By: Christina Bradic
Impunity Watch News Staff Writer
THE HAGUE, The Netherlands – The International Court of Justice (ICJ) ruled on January 31, 2024, that Russia failed to comply with certain requirements of the International Convention for the Suppression of the Financing of Terrorism (ICSFT) when the government failed to investigate terrorist funding going into Ukraine. However, the Court stopped short of a declaration that Russia violated both the ICSFT and the International Convention on the Elimination of All Forms of Racial Discrimination (ICERD). The court also did not order associated prosecutions, as Ukraine requested.
The government of Ukraine brought this case before the ICJ in 2017 based on the 2014 annexation of Crimea and ongoing Russian aggression, including “a multifaceted attack on the people of Ukraine for which the Russian Federation is responsible under international law.” Ukraine’s suit included concerns that, “the Russian Federation has used its control over the Crimean Peninsula to impose a policy of Russian ethnic dominance, pursuing the cultural erasure of non-Russian communities through a systematic and ongoing campaign of discrimination.”
The case against the Russian Federation included evidence of targeted attacks on civilians, systematic oppression of the Crimean Tatar community through banning cultural activities and suppressing its political systems and leaders, and supplying weapons, funding, and training to three pro-Russian terrorist groups in the region, the “Donetsk People’s Republic” (“DPR”), the “Luhansk People’s Republic” (“LPR”), the “Partisans of the Kharkiv People’s Republic” (“Kharkiv Partisans”).

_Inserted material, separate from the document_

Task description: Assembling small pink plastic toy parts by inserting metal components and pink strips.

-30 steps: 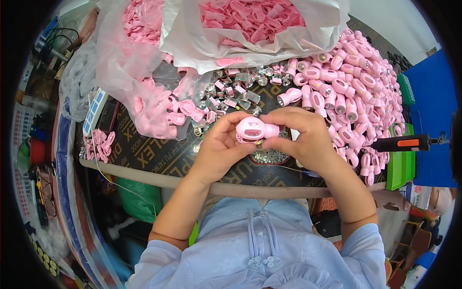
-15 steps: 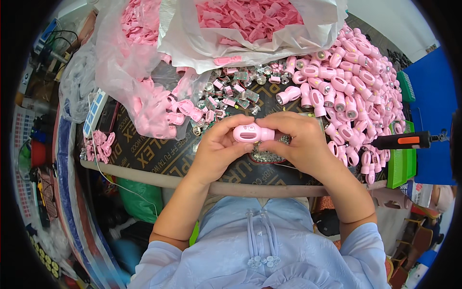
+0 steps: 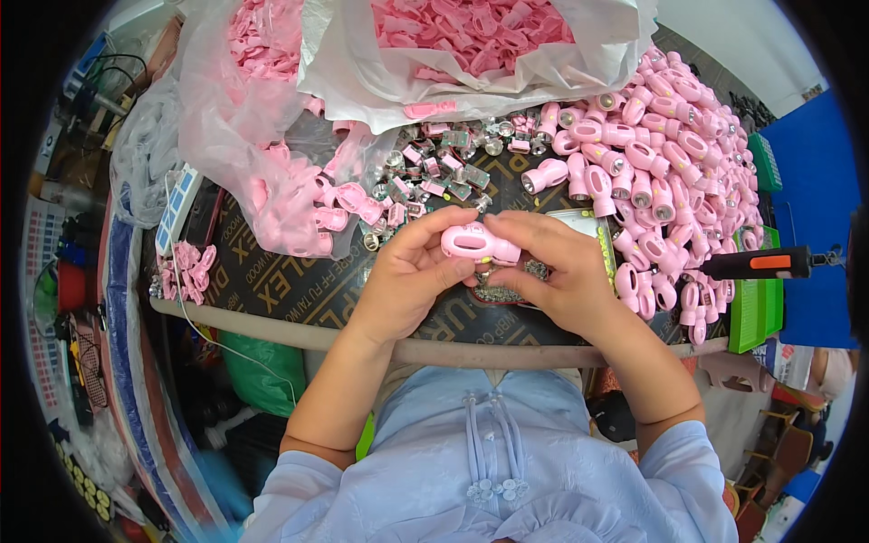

The ICJ voted thirteen to two that the Russian Federation violated Article 2 of the ICFT which bars state conduct where the “purpose of the act, by its nature or context, is to intimidate a population, or to compel a government or an international organization to do or to abstain from doing any act.” The Court also found that Russia violated Article 9 of the ICFT, which states that “upon receiving information that a person who has committed or who is alleged to have committed an offence set forth in article 2 may be present in its territory, the State Party concerned shall take such measures as may be necessary under its domestic law to investigate the facts contained in the information.”
With a vote of ten to five, the Court rejected all other submissions made by Ukraine with respect to the International Convention for the Suppression of the Financing of Terrorism and all submissions made by Ukraine regarding the International Convention on the Elimination of Racial Discrimination.